WORK ITEM – Some lines below hold "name". Pick them out and copy them.

SOURCE DATA –
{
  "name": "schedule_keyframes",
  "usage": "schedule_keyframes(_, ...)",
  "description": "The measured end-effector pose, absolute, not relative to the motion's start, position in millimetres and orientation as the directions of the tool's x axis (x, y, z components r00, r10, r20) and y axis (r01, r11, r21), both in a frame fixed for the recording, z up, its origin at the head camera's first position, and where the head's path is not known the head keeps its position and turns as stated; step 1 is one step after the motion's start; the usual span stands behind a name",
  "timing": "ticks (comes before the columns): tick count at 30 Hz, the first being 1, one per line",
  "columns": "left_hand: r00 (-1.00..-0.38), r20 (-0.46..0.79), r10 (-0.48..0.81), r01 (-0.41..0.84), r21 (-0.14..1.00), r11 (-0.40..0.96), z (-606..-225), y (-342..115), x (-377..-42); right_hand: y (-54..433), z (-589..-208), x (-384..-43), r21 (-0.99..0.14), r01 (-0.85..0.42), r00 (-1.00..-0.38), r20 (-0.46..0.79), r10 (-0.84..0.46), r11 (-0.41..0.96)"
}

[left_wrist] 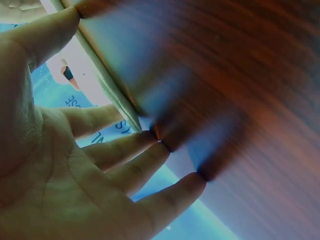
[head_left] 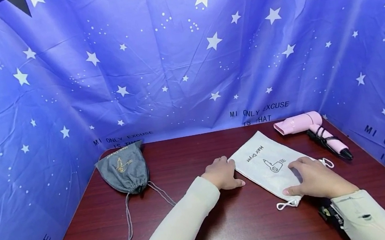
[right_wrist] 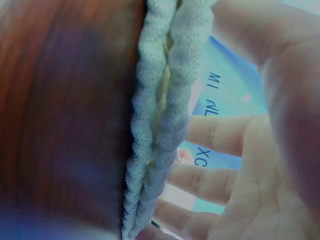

RESULT OF THE TASK –
  "name": "schedule_keyframes",
  "description": "The measured end-effector pose, absolute, not relative to the motion's start, position in millimetres and orientation as the directions of the tool's x axis (x, y, z components r00, r10, r20) and y axis (r01, r11, r21), both in a frame fixed for the recording, z up, its origin at the head camera's first position, and where the head's path is not known the head keeps its position and turns as stated; step 1 is one step after the motion's start; the usual span stands behind a name",

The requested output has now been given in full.